Yousra Dahry montera sur la scène du Théâtre Sorano avec son seule-en-scène autobiographique « Kheir Inch’Allah », les 14 et 15 avril 2026. La comédienne y retrace un parcours personnel nourri par ses racines, son enfance à Bruxelles et son désir d’émancipation.

Avec Kheir Inch’Allah, accueilli au Théâtre Sorano, Yousra Dahry livre un seul-en-scène profondément autobiographique où le rire devient un outil pour raconter la construction de soi. À travers un récit à la fois intime et accessible, la comédienne remonte le fil de son enfance et de son rapport à la famille pour interroger la place que l’on occupe — et celle que l’on nous attribue.
Le spectacle s’appuie sur une parole directe, sans détour, qui instaure d’emblée une proximité avec le public. L’artiste y partage souvenirs, contradictions et questionnements, transformant son histoire personnelle en terrain d’exploration universel. La sincérité du propos, associée à une énergie de jeu très vivante, donne au spectacle une tonalité chaleureuse malgré les thèmes sensibles qu’il traverse.
Les ressorts familiaux
Un élément dramaturgique marquant réside dans le regard du père, qui espérait un garçon. Cette attente, jamais présentée de façon caricaturale, questionne également la manière dont la féminité se construit face aux projections familiales.

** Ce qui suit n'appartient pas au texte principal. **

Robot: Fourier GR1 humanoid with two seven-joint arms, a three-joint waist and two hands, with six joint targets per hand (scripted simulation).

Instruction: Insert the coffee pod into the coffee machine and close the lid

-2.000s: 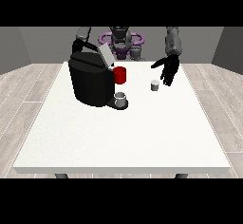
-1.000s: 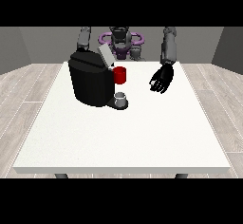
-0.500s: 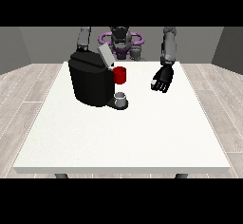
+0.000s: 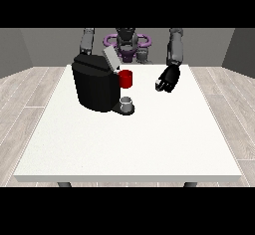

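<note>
Your pod is up off the counter [image 4: 149,144], in the hand [image 4: 168,78] right of the machine [image 4: 95,83].
You'll read no writing anywhere on the machine. Its lid [image 4: 110,58] stands tilted open above the red part [image 4: 126,78]; a grey cup [image 4: 127,102] sits at its base. The hand at the view's right hangs from a near-vertical forearm, fingers curled round a small pale pod [image 4: 159,84]. The other hand is hidden behind the machine.

— Around the white table [image 4: 124,149]?
— Pale wood-plank floor [image 4: 30,94] on both sides; plain grey walls [image 4: 45,47] behind, darker at the corners.
— Under the tabletop?
— Two dark legs [image 4: 63,184] just visible at the near edge; even, soft light.
</note>
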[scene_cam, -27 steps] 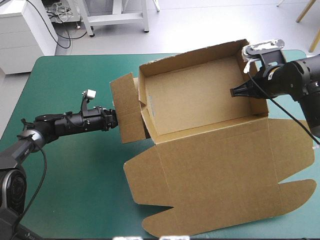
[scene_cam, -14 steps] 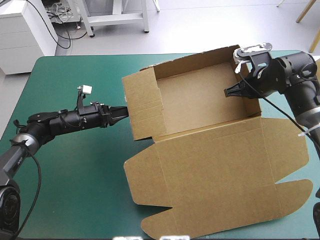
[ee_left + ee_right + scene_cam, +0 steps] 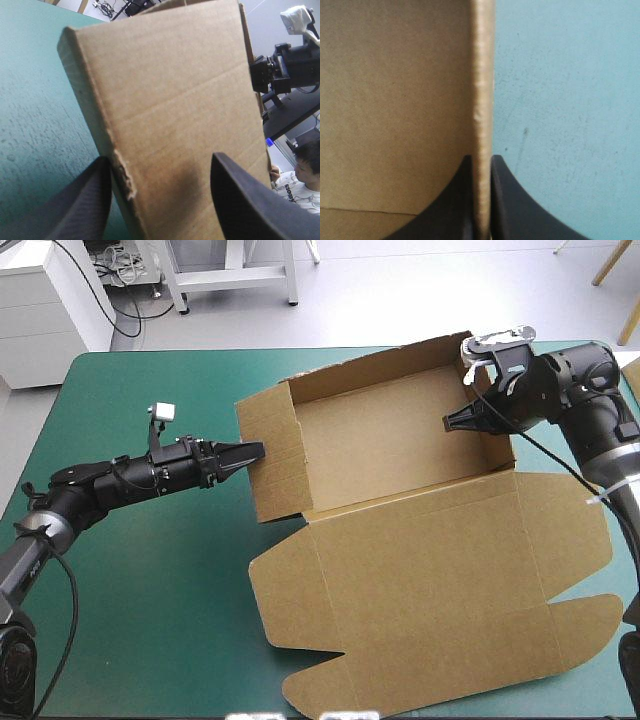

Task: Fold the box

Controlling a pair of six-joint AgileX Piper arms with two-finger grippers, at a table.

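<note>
Box: brown board, an open tray w/ walls raised, on the teal-green cover, centre-right of the table & toward its far edge; lid lies flat on the cover, joined along the tray's near side, reaching almost to the table's near edge, w/ rounded tabs at its near corners & side flaps spread out; board is plain brown, w/ crease lines across the left wall; in the left wrist view that wall's outer face stands upright, its near corner edge a bit ragged; left gripper comes in level from the left, tips at the wall's outer face; its black fingers stand wide apart, wall face ahead of & between them, nothing gripped; right gripper reaches in over the tray from the right; its fingers are all but closed, pinching the right wall edge-on, one finger inside the tray, the other outside over the cover.
</note>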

Le spectacle explore cette tension avec finesse, oscillant entre tendresse, incompréhensions et désir d’affirmation. Plutôt que de régler des comptes, l’autrice choisit la nuance et l’humour. Cette approche permet au public de s’identifier à des problématiques qui dépassent largement le cadre autobiographique.

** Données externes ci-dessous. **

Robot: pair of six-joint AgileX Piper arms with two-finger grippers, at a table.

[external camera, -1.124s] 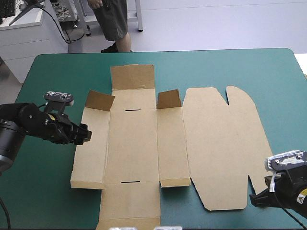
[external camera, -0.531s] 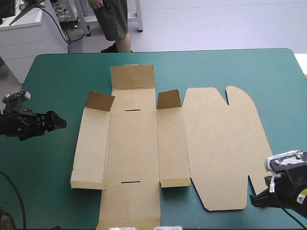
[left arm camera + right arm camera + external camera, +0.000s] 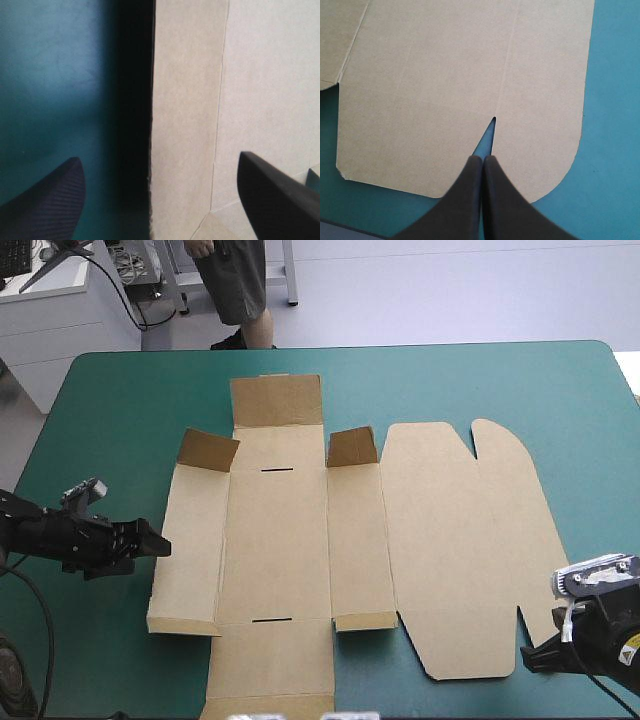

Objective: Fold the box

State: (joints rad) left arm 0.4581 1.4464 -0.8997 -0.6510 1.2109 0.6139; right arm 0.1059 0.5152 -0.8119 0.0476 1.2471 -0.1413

Si Kheir Inch’Allah aborde des sujets sensibles — identité, genre, héritage familial — le spectacle reste profondément lumineux. L’humour y occupe une place essentielle, non comme simple ressort comique mais comme véritable stratégie d’émancipation.

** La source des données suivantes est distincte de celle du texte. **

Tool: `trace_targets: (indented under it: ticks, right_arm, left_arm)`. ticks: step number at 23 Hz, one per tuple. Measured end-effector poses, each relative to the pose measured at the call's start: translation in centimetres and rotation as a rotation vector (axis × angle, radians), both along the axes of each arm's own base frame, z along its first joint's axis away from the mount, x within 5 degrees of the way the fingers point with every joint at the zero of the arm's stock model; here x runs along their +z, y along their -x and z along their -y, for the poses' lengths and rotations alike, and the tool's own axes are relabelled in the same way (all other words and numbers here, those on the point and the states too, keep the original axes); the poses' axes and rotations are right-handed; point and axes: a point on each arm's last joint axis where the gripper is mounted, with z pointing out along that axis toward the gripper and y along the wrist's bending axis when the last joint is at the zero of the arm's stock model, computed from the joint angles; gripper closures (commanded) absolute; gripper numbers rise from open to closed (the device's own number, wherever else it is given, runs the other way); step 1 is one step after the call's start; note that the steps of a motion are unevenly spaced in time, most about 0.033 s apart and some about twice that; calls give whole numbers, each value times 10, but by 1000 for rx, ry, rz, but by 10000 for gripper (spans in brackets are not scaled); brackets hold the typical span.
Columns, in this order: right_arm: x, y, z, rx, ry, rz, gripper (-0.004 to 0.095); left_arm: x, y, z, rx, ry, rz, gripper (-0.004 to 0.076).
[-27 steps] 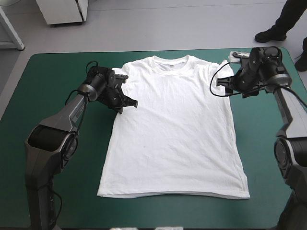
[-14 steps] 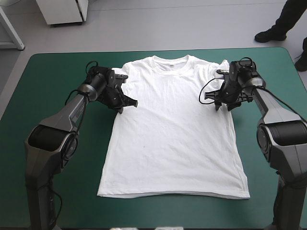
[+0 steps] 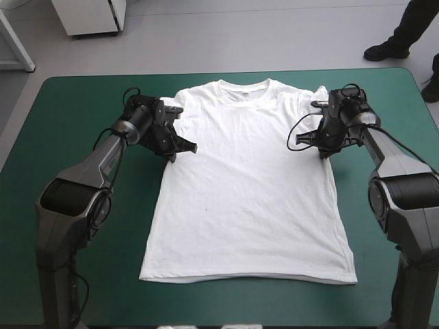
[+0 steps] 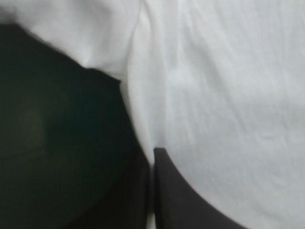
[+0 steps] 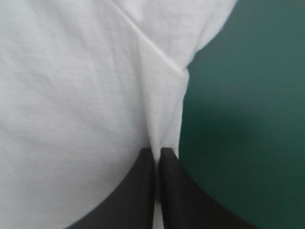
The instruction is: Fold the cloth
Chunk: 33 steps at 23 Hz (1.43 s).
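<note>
The white T-shirt (image 3: pixel 247 185) lies spread flat on the teal-green table, collar toward the far edge. My left gripper (image 3: pixel 180 149) sits at the shirt's left armpit and is shut on the T-shirt; in the left wrist view its black fingers (image 4: pixel 186 200) pinch a ridge of the T-shirt (image 4: pixel 224 86). At the right armpit my right gripper (image 3: pixel 322 152) is likewise shut on the T-shirt. The right wrist view shows its fingers (image 5: pixel 143 191) meeting with a fold of the T-shirt (image 5: pixel 71 95) drawn up between them. Both sleeves are partly hidden by the arms.
Bare teal-green cover (image 3: pixel 68 123) surrounds the shirt on the left, right and near sides. The shirt's hem (image 3: pixel 247 277) lies close to the table's near edge.
The right arm swung in from the table's far right corner to the shirt's right armpit, and its fingers closed on the fabric. The left arm has not moved.
</note>
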Motion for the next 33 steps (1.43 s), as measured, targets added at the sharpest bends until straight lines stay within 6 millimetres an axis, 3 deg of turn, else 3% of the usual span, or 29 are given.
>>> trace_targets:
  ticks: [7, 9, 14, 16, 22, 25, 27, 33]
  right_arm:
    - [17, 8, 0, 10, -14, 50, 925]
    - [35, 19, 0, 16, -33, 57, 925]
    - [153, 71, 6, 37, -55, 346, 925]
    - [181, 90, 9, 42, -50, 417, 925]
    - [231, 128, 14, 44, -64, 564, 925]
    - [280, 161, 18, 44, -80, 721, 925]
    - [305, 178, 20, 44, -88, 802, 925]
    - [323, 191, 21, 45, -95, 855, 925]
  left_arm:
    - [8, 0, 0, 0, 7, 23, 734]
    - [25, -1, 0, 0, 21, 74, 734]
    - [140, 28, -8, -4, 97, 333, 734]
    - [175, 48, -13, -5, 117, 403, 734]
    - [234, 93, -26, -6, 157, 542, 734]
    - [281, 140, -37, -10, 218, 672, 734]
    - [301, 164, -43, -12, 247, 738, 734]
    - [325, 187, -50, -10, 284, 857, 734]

Une histoire personnelle à l’écho plus vaste
Yousra Dahry utilise l’autodérision pour revisiter ses souvenirs, détourner les injonctions et créer une distance salutaire avec les attentes qui ont jalonné son parcours. Les situations familiales deviennent ainsi des scènes à la fois drôles et révélatrices, où la comédienne joue avec les contradictions plutôt que de les figer.
Plus largement, Kheir Inch’Allah s’inscrit dans une génération de spectacles autobiographiques qui revendiquent la sincérité comme geste artistique. En racontant son histoire d’enfant unique confrontée aux attentes de genre et aux héritages familiaux, Yousra Dahry propose une œuvre sensible qui résonne bien au-delà de sa trajectoire personnelle.